Laut dem höchsten Gericht in den USA ist Spam durch die Verfassung geschützt.

von Georg Wieselsberger,
01.04.2009 10:40 Uhr

Der US-Staat Virginia hatte im Jahr 2003 eines der härtesten Anti-Spam-Gesetze der Welt erlassen und darin klare Grenzen und Strafen für die Versender von Massen-E-Mails festgelegt. Das Verschicken von mehr als 10.000 unverlangter E-Mails innerhalb von 24 Stunden, mehr als 100.000 in 30 Tagen oder mehr als 1 Million derartiger E-Mails pro Jahr wurde darin als schwere Straftat eingeordnet. Nachdem ein Spam-Versender aufgrund dieses Gesetzes zu neun Jahren Haft verurteilt worden war, landete der Fall nach einer Beschwerde zunächst vor dem Virginia Supreme Court.
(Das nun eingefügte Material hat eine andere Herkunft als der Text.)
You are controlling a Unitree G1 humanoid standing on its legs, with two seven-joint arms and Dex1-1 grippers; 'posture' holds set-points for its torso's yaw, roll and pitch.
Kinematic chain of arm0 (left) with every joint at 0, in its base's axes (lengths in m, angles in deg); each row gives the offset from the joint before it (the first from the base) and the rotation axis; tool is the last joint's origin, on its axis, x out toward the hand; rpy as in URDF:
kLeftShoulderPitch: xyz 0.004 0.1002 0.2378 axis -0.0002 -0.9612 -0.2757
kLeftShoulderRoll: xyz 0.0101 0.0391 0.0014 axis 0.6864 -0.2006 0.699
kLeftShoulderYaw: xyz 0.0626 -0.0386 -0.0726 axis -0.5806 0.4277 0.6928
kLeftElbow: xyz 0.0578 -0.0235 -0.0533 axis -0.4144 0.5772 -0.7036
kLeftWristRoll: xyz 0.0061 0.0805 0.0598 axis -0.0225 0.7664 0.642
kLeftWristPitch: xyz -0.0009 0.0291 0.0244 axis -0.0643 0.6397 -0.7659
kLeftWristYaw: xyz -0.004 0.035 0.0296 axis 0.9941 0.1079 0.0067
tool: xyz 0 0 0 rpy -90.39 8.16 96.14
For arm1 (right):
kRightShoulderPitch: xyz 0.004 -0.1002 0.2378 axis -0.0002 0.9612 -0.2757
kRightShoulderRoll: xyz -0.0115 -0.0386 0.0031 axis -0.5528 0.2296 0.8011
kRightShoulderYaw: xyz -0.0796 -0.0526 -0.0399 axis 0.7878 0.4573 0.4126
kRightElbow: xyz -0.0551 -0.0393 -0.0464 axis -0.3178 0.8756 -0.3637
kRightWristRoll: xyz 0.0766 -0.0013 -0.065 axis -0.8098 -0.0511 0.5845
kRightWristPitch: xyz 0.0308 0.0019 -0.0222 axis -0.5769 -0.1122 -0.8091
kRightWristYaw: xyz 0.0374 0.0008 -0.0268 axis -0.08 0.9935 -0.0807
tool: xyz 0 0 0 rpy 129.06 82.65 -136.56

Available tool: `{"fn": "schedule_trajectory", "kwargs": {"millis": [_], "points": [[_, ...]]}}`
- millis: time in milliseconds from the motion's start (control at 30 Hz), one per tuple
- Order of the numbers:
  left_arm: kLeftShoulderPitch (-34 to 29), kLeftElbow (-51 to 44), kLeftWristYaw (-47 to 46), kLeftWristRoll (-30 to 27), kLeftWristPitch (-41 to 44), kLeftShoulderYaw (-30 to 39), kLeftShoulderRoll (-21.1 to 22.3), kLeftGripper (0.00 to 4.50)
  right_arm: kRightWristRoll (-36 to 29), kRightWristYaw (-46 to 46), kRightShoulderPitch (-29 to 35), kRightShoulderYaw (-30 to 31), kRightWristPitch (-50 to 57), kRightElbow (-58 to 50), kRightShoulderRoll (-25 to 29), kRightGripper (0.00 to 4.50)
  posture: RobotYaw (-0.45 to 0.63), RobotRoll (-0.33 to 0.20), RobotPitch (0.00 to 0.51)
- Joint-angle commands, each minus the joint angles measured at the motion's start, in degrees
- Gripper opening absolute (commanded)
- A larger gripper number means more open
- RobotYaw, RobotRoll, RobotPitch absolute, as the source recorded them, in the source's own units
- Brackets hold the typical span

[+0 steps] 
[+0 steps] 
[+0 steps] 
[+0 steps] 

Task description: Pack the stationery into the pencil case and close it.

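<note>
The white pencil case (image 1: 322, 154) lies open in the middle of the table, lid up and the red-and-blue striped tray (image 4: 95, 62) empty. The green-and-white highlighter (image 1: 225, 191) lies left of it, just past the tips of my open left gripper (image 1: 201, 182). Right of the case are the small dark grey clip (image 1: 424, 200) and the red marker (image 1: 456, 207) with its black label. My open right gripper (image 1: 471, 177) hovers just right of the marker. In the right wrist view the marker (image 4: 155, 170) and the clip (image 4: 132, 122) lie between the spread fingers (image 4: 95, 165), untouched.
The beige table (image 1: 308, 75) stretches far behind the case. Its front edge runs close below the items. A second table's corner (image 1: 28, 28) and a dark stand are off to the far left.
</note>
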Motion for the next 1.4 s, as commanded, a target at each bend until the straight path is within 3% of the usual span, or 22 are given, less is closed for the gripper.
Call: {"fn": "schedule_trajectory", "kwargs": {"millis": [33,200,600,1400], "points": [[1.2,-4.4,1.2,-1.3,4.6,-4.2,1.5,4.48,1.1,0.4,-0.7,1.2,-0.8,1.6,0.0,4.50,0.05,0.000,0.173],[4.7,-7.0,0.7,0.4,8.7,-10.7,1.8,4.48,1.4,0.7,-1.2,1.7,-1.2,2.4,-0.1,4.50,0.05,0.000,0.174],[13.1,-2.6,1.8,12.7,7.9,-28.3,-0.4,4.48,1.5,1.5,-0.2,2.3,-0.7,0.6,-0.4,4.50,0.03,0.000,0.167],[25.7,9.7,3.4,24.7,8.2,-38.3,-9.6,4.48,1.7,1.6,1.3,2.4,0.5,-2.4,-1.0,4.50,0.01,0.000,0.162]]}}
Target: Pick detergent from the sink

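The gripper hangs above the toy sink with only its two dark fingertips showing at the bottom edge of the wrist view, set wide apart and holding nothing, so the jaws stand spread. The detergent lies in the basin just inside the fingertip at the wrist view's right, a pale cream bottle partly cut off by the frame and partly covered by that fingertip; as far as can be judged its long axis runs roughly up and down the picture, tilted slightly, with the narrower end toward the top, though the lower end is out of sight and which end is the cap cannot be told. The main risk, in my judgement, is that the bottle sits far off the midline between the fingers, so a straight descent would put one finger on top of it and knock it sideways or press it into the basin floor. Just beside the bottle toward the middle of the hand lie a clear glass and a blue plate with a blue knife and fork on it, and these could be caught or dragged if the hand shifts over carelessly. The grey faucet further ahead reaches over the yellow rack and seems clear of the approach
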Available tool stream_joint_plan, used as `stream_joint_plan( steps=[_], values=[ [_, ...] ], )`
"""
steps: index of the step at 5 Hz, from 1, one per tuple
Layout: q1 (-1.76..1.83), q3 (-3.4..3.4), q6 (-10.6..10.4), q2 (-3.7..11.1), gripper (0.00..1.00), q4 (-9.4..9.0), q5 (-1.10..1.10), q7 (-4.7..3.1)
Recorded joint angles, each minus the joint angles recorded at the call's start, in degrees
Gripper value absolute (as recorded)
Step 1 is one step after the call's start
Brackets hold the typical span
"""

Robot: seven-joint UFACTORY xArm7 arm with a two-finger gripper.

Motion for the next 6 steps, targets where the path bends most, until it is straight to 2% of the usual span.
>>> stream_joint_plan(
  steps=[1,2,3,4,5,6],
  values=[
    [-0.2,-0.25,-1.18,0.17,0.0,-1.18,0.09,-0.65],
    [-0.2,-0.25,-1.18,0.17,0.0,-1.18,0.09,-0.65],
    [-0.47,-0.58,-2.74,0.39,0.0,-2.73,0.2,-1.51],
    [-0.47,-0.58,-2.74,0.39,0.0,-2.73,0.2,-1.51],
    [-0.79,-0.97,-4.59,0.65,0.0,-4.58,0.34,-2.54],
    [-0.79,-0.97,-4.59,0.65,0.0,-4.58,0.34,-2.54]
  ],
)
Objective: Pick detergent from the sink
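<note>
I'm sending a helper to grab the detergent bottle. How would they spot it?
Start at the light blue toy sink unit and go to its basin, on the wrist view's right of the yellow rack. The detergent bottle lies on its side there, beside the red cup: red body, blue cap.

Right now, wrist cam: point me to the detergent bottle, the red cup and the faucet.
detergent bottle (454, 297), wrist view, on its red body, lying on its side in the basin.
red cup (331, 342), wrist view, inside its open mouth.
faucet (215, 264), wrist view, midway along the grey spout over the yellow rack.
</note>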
Das Gericht entschied, dass das Anti-Spam-Gesetz gegen die Verfassung verstößt, da es zu breit gefasst sei und alle anonymen Massen-E-Mails verbiete, auch solche mit politischem, religiösen oder sonst durch die freie Meinungsäußerung geschützten Inhalten. Der verurteilte Spammer wurde daraufhin freigelassen. Das höchste Gericht in den USA, das US Supreme Court, weigerte sich nun, den Fall anzunehmen und das Gesetz erneut zu prüfen. Damit ist der Rechtsweg ausgeschöpft und zumindest in den USA Spam höchstrichterlich unter den Schutz der freien Meinungsäußerung gestellt. Ob sich US-Amerikaner über anonyme, unaufgeforderte E-Mails mit politischen oder religiösen Inhalten freuen, ist allerdings unbekannt.